### WHAT YOU WILL DO
Output all of the data below exactly as given.
___ AVAILABLE DATA ___
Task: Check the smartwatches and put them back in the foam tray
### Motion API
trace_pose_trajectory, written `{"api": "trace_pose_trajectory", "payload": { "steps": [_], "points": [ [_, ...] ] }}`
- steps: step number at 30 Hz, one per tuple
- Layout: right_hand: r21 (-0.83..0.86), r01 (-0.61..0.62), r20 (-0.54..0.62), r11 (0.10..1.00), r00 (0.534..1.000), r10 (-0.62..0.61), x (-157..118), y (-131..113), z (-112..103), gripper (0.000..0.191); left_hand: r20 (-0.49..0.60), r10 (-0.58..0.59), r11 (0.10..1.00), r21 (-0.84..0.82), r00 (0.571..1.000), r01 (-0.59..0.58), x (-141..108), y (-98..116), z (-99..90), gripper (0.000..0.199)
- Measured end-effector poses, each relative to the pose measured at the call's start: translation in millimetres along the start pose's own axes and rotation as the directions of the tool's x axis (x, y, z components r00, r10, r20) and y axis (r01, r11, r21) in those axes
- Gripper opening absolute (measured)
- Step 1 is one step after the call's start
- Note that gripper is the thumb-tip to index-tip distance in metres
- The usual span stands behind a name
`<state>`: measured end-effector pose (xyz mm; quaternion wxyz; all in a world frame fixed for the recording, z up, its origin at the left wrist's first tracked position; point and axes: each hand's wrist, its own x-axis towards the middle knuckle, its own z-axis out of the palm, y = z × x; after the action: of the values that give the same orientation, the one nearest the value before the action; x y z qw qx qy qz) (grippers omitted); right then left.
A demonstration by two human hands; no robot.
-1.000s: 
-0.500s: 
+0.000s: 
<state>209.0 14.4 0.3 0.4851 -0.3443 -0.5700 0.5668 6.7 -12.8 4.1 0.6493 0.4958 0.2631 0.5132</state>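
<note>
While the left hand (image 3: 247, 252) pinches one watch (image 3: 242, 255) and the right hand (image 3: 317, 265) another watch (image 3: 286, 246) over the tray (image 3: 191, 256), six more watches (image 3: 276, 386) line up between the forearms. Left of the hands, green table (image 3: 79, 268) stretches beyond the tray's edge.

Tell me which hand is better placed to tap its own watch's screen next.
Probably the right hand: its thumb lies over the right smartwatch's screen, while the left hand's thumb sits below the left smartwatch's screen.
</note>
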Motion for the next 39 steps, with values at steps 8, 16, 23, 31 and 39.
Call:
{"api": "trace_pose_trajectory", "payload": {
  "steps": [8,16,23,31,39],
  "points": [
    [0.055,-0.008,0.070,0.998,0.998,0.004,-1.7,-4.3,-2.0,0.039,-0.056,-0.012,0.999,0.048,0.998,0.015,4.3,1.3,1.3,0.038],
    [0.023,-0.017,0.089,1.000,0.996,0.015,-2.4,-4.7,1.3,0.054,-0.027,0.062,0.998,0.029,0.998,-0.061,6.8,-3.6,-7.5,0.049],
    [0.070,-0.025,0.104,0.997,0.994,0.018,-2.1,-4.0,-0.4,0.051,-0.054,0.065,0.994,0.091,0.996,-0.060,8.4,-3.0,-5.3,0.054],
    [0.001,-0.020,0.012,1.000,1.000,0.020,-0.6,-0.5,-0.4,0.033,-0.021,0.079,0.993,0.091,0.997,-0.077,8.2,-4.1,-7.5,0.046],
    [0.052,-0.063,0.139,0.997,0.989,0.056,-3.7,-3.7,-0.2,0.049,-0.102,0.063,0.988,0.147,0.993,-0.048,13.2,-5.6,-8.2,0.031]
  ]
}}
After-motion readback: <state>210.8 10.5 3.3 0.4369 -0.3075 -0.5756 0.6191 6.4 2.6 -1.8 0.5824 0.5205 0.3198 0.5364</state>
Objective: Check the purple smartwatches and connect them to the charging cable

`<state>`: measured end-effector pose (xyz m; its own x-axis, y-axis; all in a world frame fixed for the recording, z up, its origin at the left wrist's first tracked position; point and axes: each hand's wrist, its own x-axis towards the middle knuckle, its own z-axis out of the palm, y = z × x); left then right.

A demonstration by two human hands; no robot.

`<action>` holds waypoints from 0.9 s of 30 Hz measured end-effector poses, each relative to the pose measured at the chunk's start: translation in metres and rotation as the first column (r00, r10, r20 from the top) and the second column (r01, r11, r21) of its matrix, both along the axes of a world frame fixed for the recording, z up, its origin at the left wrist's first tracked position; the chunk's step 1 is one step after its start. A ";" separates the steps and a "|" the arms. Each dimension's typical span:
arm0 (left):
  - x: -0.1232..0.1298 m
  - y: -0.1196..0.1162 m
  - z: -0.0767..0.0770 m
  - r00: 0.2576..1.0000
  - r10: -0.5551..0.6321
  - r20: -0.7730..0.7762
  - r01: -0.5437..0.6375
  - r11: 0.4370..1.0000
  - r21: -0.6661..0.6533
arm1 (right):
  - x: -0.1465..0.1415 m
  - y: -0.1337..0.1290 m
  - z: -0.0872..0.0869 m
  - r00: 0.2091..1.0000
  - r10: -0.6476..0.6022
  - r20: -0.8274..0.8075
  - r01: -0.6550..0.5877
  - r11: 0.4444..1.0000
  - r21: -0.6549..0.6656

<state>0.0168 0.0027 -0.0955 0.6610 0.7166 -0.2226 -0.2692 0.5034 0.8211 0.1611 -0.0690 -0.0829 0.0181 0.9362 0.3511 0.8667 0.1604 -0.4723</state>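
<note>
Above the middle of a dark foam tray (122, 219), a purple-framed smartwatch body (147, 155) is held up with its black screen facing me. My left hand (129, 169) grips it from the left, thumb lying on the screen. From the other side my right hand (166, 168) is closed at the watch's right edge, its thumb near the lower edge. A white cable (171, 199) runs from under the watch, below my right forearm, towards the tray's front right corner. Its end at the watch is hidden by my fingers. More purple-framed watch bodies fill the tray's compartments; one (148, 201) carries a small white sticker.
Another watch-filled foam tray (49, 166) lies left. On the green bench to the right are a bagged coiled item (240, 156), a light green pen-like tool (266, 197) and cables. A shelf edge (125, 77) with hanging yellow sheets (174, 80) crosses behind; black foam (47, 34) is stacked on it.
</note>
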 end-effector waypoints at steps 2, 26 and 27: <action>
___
### ANSWER FOR THE TASK
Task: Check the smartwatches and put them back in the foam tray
### Motion API
trace_pose_trajectory, written `{"api": "trace_pose_trajectory", "payload": { "steps": [_], "points": [ [_, ...] ] }}`
- steps: step number at 30 Hz, one per tuple
- Layout: right_hand: r21 (-0.83..0.86), r01 (-0.61..0.62), r20 (-0.54..0.62), r11 (0.10..1.00), r00 (0.534..1.000), r10 (-0.62..0.61), x (-157..118), y (-131..113), z (-112..103), gripper (0.000..0.191); left_hand: r20 (-0.49..0.60), r10 (-0.58..0.59), r11 (0.10..1.00), r21 (-0.84..0.82), r00 (0.571..1.000), r01 (-0.59..0.58), x (-141..108), y (-98..116), z (-99..90), gripper (0.000..0.199)
- Measured end-effector poses, each relative to the pose measured at the call's start: translation in millimetres along the start pose's own axes and rotation as the directions of the tool's x axis (x, y, z components r00, r10, r20) and y axis (r01, r11, r21) in those axes
- Gripper opening absolute (measured)
- Step 1 is one step after the call's start
- Note that gripper is the thumb-tip to index-tip distance in metres
- The usual span stands behind a name
`<state>`: measured end-effector pose (xyz mm; quaternion wxyz; all in a world frame fixed for the recording, z up, its origin at the left wrist's first tracked position; point and axes: each hand's wrist, its own x-axis towards the middle knuckle, its own z-axis out of the palm, y = z × x; after the action: of the values that give the same orientation, the one nearest the value before the action; x y z qw qx qy qz) (grippers omitted); right then left.
A demonstration by two human hands; no robot.
-1.000s: 
-0.500s: 
+0.000s: 
<state>209.0 14.4 0.3 0.4851 -0.3443 -0.5700 0.5668 6.7 -12.8 4.1 0.6493 0.4958 0.2631 0.5132</state>
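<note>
While the left hand (image 3: 247, 252) pinches one watch (image 3: 242, 255) and the right hand (image 3: 317, 265) another watch (image 3: 286, 246) over the tray (image 3: 191, 256), six more watches (image 3: 276, 386) line up between the forearms. Left of the hands, green table (image 3: 79, 268) stretches beyond the tray's edge.

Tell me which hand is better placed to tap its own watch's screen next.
Probably the right hand: its thumb lies over the right smartwatch's screen, while the left hand's thumb sits below the left smartwatch's screen.
</note>
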Motion for the next 39 steps, with values at steps 8, 16, 23, 31 and 39.
Call:
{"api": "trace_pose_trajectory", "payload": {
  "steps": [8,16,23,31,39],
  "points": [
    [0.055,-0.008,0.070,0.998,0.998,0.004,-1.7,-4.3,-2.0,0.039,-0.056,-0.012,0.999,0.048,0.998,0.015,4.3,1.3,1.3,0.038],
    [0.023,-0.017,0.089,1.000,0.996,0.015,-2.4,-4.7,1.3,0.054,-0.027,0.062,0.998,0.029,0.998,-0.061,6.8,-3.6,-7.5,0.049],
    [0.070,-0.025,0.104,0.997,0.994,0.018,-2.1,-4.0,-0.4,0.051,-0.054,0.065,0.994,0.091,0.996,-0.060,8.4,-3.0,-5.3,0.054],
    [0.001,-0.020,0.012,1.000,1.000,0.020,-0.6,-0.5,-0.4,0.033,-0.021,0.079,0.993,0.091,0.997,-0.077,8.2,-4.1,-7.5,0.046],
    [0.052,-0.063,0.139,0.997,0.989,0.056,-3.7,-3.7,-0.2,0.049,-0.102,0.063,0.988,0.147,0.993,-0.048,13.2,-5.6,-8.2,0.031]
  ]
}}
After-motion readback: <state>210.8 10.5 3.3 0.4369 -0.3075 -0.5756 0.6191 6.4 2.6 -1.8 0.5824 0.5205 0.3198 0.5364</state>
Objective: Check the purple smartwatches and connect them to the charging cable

`<state>`: measured end-effector pose (xyz m; its own x-axis, y-axis; all in a world frame fixed for the recording, z up, its origin at the left wrist's first tracked position; point and axes: each hand's wrist, its own x-axis towards the middle knuckle, its own z-axis out of the palm, y = z × x); left then right.

A demonstration by two human hands; no robot.

`<action>` holds waypoints from 0.9 s of 30 Hz measured end-effector poses, each relative to the pose measured at the chunk's start: translation in metres and rotation as the first column (r00, r10, r20 from the top) and the second column (r01, r11, r21) of its matrix, both along the axes of a world frame fixed for the recording, z up, its origin at the left wrist's first tracked position; the chunk's step 1 is one step after its start. A ";" separates the steps and a "|" the arms. Each dimension's typical span:
arm0 (left):
  - x: -0.1232..0.1298 m
  - y: -0.1196..0.1162 m
  - z: -0.0767..0.0770 m
  - r00: 0.2576..1.0000
  - r10: -0.5551..0.6321
  - r20: -0.7730..0.7762
  - r01: -0.5437..0.6375
  - r11: 0.4370..1.0000
  - r21: -0.6661..0.6533
arm1 (right):
  - x: -0.1465..0.1415 m
  - y: -0.1337..0.1290 m
  - z: -0.0872..0.0869 m
  - r00: 0.2091..1.0000
  - r10: -0.6476..0.6022
  - r20: -0.8274..0.8075
  - r01: -0.6550..0.5877
  - r11: 0.4444..1.0000
  - r21: -0.6549..0.6656

<state>0.0168 0.0027 -0.0955 0.6610 0.7166 -0.2226 -0.2692 0.5034 0.8211 0.1611 -0.0690 -0.0829 0.0181 0.9362 0.3511 0.8667 0.1604 -0.4723</state>
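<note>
Above the middle of a dark foam tray (122, 219), a purple-framed smartwatch body (147, 155) is held up with its black screen facing me. My left hand (129, 169) grips it from the left, thumb lying on the screen. From the other side my right hand (166, 168) is closed at the watch's right edge, its thumb near the lower edge. A white cable (171, 199) runs from under the watch, below my right forearm, towards the tray's front right corner. Its end at the watch is hidden by my fingers. More purple-framed watch bodies fill the tray's compartments; one (148, 201) carries a small white sticker.
Another watch-filled foam tray (49, 166) lies left. On the green bench to the right are a bagged coiled item (240, 156), a light green pen-like tool (266, 197) and cables. A shelf edge (125, 77) with hanging yellow sheets (174, 80) crosses behind; black foam (47, 34) is stacked on it.
</note>
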 end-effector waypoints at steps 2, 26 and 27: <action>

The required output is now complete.